[Saved data entries]
※ ※ ※
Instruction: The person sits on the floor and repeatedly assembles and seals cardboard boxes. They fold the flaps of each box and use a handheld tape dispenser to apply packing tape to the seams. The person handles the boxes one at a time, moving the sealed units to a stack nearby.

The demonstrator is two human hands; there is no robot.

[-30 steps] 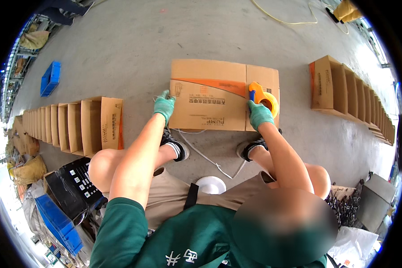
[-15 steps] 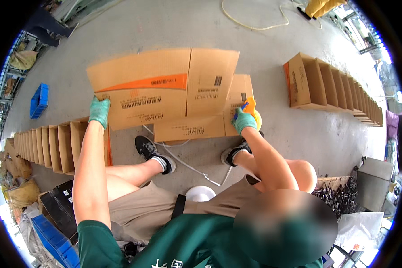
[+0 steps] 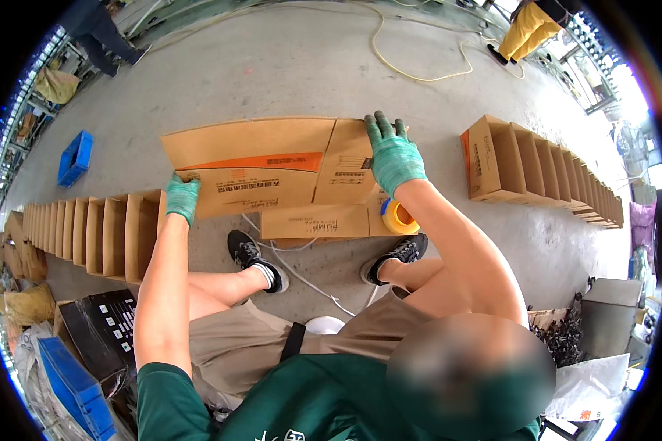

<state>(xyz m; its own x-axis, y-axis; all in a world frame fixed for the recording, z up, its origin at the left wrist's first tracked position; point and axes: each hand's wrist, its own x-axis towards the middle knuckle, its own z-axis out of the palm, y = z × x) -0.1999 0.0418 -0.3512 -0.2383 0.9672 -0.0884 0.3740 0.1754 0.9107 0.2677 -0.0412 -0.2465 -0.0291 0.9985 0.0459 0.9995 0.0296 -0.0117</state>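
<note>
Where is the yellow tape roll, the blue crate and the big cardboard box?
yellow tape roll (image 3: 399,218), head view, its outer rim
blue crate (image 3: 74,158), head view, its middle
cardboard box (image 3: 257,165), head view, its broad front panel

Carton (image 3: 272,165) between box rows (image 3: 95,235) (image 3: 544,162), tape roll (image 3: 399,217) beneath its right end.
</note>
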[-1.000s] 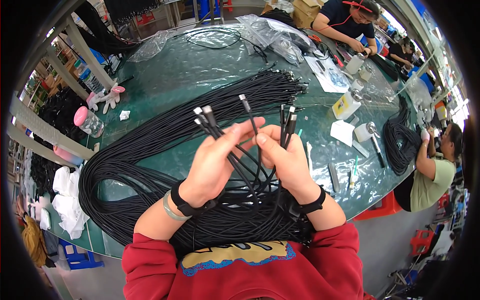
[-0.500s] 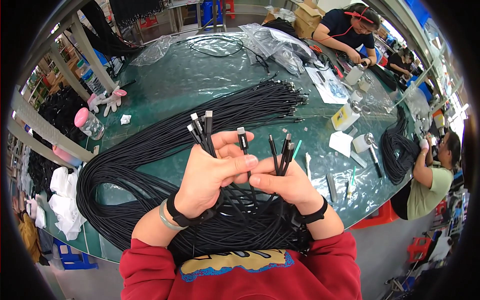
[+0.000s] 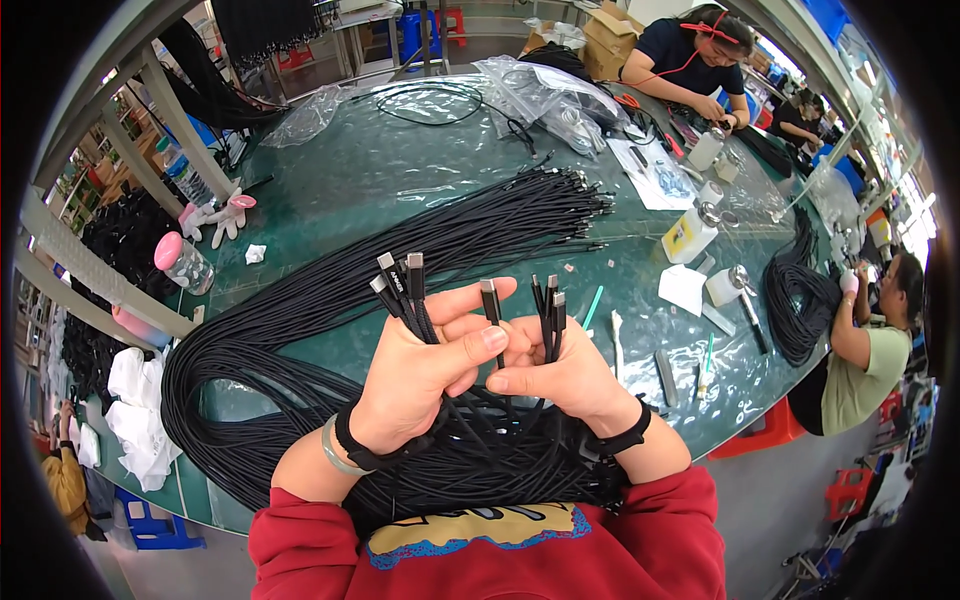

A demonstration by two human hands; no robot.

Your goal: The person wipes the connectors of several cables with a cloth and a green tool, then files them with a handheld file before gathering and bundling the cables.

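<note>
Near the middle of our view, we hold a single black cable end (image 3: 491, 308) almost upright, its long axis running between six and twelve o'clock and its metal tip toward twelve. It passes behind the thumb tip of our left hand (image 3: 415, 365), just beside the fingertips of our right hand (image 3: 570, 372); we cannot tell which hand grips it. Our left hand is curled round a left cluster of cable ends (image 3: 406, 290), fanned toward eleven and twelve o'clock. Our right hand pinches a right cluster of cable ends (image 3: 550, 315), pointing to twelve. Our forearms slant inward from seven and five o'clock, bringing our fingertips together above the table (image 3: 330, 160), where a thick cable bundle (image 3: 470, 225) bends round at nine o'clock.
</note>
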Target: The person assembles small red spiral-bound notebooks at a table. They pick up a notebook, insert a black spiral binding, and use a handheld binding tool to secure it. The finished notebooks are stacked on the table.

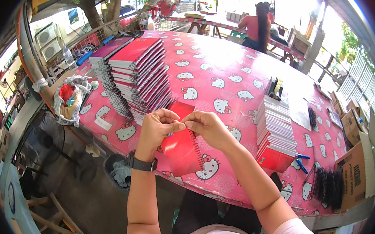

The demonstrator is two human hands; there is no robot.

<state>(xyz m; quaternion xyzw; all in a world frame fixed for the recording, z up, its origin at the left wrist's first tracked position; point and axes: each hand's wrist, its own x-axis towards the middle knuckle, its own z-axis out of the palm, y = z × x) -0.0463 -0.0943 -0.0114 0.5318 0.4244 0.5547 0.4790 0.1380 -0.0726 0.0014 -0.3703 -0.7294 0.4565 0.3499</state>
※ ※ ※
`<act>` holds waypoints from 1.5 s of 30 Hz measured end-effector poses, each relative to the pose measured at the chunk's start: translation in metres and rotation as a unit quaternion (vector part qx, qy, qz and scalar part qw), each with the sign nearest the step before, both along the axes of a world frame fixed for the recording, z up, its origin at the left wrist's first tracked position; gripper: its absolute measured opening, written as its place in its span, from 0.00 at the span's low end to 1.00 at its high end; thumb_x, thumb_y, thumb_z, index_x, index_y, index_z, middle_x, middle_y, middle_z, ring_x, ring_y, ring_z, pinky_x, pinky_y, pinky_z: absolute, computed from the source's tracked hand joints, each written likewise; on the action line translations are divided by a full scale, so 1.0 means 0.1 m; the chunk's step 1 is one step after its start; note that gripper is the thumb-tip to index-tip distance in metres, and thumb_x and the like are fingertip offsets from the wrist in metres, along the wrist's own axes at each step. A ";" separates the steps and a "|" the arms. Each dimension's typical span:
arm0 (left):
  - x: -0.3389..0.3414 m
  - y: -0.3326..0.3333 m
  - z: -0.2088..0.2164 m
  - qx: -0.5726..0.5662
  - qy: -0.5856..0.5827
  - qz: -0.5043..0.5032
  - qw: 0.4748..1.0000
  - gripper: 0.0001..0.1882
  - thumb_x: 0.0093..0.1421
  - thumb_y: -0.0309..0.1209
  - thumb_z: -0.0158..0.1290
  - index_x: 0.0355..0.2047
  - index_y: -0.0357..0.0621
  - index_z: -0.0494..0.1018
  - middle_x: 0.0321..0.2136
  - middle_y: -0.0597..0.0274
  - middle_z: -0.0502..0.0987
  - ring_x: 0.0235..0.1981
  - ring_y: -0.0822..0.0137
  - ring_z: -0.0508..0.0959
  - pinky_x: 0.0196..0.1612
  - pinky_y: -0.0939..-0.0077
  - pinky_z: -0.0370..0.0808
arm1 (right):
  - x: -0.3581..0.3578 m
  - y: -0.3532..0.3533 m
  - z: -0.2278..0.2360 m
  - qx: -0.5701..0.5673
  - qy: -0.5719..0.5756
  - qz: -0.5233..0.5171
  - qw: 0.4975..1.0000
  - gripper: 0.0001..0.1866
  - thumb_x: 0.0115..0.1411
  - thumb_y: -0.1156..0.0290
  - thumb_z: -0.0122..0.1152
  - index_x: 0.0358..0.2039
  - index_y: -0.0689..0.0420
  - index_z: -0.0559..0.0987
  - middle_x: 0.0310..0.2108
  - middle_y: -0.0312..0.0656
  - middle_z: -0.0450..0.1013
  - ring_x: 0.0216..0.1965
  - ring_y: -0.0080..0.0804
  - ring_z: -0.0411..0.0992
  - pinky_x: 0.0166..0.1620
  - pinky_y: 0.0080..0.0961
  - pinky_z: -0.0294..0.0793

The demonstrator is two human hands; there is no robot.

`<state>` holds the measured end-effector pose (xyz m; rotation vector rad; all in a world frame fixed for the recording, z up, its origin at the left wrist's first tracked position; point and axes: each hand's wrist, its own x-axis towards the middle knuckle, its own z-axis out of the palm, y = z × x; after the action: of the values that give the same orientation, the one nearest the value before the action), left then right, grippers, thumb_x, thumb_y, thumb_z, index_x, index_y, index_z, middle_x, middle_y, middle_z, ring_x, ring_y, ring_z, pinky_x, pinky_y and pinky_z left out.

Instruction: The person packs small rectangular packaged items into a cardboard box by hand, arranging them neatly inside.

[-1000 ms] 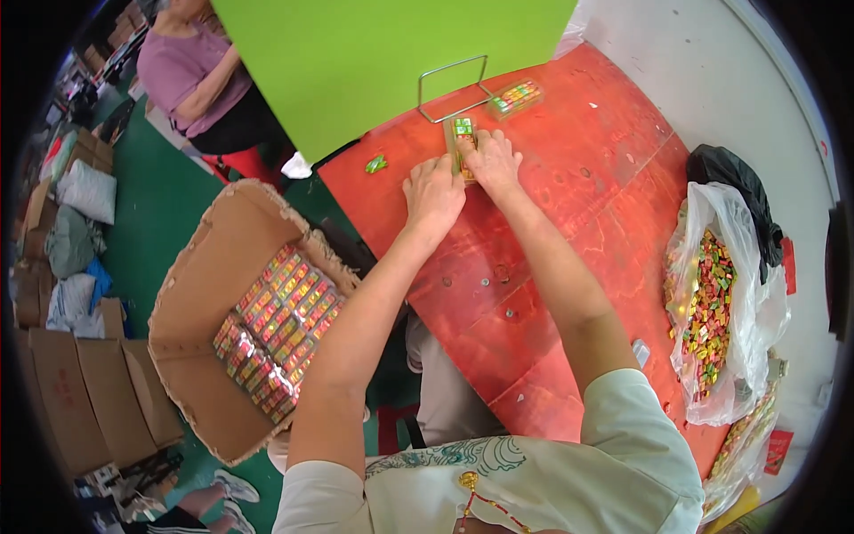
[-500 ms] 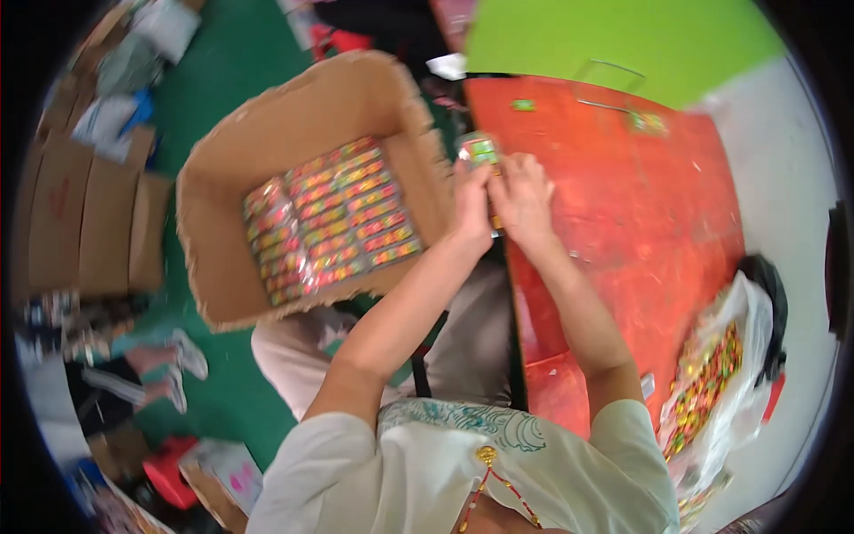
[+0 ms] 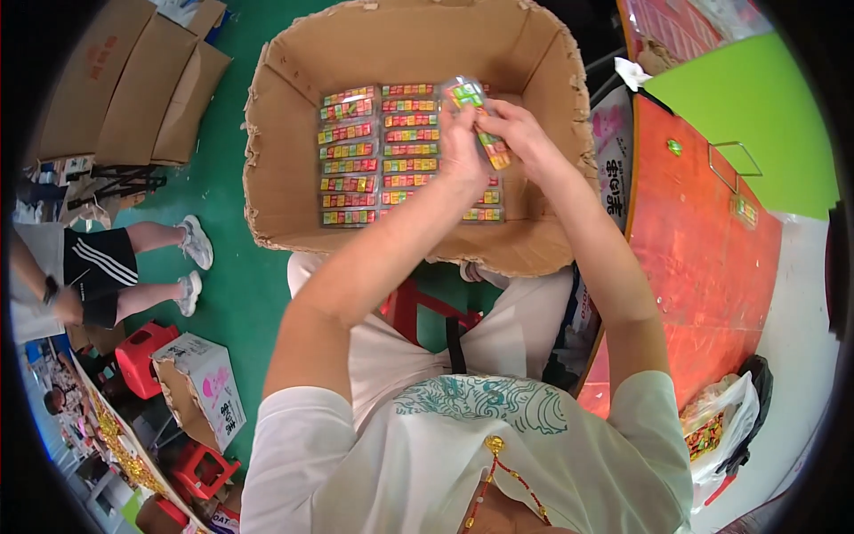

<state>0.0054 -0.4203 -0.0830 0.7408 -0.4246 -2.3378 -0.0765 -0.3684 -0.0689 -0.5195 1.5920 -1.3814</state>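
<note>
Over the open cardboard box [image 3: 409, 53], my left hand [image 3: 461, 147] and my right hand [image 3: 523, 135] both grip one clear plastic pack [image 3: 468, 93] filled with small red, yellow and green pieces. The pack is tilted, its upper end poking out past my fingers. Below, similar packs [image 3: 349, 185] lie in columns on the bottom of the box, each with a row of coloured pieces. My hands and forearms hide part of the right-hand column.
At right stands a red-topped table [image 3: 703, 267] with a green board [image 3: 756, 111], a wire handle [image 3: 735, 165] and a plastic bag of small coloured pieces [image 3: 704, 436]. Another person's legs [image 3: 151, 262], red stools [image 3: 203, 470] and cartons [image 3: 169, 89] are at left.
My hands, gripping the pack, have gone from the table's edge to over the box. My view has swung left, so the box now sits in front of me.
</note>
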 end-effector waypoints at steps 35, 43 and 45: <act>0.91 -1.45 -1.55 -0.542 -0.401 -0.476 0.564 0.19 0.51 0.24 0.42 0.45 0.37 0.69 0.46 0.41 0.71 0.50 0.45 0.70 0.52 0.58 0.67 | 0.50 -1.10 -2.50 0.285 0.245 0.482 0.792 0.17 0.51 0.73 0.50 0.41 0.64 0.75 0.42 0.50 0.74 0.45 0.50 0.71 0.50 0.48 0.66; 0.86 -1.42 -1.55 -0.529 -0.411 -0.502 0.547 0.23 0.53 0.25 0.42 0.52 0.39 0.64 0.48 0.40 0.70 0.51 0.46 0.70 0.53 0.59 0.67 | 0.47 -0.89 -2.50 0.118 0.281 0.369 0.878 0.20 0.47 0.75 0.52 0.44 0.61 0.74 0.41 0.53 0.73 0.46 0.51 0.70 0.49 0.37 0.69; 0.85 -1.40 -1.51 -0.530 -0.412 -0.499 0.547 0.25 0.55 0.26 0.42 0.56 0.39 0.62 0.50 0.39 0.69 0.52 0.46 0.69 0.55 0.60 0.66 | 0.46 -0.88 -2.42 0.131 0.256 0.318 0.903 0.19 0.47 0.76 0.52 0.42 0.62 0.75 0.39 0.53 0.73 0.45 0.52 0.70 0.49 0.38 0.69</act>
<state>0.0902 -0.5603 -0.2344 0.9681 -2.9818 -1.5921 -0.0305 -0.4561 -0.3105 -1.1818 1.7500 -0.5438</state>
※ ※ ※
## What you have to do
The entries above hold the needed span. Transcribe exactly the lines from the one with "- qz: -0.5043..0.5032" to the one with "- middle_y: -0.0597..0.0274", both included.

## Task answer
  - qz: -0.5043..0.5032
  - qw: 0.4748..1.0000
  - gripper: 0.0001..0.1882
  - thumb_x: 0.0093..0.1421
  - thumb_y: -0.0309..0.1209
  - thumb_z: -0.0158..0.1290
  - index_x: 0.0355..0.2047
  - index_y: -0.0357..0.0621
  - index_z: -0.0494..0.1018
  - middle_x: 0.0321..0.2136
  - middle_y: -0.0597..0.0274

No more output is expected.